Quote exactly and only this range of lines in the data below: the line that holds "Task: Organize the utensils" to the line that holds "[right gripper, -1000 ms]", both included.

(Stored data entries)
☆ ☆ ☆ ☆ ☆ ☆ ☆

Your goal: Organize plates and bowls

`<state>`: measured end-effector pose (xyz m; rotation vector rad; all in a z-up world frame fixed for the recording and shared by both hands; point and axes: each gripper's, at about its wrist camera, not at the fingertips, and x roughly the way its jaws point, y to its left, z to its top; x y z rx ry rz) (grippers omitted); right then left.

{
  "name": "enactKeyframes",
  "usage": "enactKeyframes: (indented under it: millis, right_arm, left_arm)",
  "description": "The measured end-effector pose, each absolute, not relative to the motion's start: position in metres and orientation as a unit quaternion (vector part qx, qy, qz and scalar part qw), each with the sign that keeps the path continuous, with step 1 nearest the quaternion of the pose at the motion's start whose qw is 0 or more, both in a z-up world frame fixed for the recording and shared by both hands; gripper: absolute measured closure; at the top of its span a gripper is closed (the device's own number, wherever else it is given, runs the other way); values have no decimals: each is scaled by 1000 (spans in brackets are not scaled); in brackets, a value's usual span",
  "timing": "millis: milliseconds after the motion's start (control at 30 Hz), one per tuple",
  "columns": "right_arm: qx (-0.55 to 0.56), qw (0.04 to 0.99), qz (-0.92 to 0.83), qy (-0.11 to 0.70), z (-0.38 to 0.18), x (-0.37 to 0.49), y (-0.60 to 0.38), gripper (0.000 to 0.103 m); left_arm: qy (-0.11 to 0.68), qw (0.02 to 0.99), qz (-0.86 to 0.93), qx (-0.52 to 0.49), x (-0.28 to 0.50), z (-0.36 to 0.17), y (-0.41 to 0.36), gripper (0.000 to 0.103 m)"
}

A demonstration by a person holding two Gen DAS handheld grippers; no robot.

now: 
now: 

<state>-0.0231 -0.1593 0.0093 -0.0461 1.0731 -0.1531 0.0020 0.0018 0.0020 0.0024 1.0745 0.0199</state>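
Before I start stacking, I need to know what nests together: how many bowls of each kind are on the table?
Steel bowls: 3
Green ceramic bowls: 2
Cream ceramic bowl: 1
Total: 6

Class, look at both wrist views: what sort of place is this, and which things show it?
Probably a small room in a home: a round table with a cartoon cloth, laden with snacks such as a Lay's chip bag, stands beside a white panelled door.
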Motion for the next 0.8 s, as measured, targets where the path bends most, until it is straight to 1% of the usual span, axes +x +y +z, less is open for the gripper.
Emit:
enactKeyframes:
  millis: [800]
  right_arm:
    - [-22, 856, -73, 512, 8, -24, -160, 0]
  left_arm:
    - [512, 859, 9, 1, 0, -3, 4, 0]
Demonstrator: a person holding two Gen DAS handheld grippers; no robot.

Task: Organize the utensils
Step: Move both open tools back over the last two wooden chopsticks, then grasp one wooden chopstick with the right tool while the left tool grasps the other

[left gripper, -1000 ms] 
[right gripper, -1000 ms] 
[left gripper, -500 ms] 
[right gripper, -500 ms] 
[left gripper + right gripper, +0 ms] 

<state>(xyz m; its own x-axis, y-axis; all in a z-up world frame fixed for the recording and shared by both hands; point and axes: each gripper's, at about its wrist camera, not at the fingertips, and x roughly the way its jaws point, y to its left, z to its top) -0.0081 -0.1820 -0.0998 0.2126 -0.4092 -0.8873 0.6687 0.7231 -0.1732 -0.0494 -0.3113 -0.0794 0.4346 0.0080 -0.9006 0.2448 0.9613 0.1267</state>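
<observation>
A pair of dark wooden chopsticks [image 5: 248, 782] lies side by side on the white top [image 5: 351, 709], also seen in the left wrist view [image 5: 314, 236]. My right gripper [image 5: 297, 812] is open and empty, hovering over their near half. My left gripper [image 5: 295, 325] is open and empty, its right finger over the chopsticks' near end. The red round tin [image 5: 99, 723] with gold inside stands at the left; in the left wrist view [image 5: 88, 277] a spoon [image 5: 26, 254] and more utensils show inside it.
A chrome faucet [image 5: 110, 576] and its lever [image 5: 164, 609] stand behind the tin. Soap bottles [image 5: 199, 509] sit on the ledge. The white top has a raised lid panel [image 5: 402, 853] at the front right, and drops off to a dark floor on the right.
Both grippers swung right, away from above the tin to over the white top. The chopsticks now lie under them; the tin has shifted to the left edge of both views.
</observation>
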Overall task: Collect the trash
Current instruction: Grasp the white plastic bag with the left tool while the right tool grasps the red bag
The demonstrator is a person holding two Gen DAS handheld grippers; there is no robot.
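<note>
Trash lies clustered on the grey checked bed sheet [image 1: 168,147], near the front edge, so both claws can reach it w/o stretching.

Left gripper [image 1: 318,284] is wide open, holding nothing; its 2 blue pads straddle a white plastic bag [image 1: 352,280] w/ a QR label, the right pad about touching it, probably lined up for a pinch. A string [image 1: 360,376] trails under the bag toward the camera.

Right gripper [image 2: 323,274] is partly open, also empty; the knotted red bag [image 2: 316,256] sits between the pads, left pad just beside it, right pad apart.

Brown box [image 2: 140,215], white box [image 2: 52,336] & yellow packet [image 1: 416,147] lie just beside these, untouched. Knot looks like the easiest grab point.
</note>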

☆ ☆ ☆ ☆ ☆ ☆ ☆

EXERCISE RESULT:
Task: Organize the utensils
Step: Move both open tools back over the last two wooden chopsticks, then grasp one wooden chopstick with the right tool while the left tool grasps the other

[left gripper, -1000 ms] 
[right gripper, -1000 ms] 

This concludes the answer to the exercise.